• _Work instructions_
After finding the line containing "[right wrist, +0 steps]" below, please output that line and each following one through the line containing "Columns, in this", exactly as written.

Information supplied below:

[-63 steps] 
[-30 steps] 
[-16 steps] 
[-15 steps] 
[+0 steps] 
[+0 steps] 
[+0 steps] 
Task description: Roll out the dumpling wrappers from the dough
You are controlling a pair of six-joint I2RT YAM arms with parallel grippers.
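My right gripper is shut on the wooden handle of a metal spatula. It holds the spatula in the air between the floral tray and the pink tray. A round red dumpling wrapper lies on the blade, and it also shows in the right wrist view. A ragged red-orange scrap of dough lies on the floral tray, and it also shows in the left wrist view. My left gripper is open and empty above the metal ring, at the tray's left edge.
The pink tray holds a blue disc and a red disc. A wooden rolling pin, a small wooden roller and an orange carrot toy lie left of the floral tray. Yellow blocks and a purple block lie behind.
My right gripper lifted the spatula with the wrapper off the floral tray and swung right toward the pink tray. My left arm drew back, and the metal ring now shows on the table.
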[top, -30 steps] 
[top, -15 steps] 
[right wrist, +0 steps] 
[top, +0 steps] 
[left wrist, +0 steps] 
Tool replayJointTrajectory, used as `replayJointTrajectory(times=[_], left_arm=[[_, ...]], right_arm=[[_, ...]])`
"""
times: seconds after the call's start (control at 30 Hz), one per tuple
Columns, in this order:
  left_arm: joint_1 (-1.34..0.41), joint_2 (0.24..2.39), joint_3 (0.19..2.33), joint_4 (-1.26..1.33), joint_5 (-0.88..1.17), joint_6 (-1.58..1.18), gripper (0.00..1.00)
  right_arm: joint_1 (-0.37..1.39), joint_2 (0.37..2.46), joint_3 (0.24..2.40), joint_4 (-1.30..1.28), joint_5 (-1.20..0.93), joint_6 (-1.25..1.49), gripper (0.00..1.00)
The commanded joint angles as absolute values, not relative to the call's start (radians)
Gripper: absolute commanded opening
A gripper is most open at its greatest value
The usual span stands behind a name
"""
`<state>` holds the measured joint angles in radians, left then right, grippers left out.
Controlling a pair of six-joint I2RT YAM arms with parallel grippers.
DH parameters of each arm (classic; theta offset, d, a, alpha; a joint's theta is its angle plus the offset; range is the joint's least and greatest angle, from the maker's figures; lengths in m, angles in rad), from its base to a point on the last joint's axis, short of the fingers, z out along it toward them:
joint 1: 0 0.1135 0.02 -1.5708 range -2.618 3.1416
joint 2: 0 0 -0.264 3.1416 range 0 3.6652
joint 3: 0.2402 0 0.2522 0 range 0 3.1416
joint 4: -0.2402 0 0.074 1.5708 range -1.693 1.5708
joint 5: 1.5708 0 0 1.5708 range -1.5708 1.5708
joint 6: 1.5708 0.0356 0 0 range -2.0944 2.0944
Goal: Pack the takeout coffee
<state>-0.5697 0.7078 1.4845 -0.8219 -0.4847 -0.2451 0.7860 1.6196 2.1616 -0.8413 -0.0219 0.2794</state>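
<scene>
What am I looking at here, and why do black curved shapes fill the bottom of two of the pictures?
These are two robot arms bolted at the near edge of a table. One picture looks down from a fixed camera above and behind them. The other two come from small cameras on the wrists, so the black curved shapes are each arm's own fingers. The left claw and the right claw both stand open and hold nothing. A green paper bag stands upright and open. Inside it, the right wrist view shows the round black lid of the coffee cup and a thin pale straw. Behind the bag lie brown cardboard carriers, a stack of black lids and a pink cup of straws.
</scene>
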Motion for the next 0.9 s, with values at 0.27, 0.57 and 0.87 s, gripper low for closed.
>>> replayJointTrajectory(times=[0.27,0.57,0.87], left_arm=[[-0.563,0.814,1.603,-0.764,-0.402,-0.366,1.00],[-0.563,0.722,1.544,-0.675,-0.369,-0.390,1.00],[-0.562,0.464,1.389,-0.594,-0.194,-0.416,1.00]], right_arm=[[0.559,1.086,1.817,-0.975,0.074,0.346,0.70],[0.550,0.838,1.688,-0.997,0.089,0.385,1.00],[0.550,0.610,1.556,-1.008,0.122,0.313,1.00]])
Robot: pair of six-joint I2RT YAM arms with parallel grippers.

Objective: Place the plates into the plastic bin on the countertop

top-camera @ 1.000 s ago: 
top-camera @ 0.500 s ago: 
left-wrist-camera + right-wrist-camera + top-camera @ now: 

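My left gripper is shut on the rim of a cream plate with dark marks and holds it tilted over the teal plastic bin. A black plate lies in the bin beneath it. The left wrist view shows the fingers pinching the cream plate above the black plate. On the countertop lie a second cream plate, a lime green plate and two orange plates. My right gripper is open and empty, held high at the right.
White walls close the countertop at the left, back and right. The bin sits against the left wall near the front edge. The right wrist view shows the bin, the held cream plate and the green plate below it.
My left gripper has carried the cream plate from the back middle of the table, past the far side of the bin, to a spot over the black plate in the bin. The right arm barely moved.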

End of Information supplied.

• _Reply to the task_
[right wrist, +0 steps] 
[top, +0 steps] 
[left wrist, +0 steps] 
Tool replayJointTrajectory, used as `replayJointTrajectory(times=[_], left_arm=[[_, ...]], right_arm=[[_, ...]])`
"""
times: seconds after the call's start (control at 30 Hz), one per tuple
Columns, in this order:

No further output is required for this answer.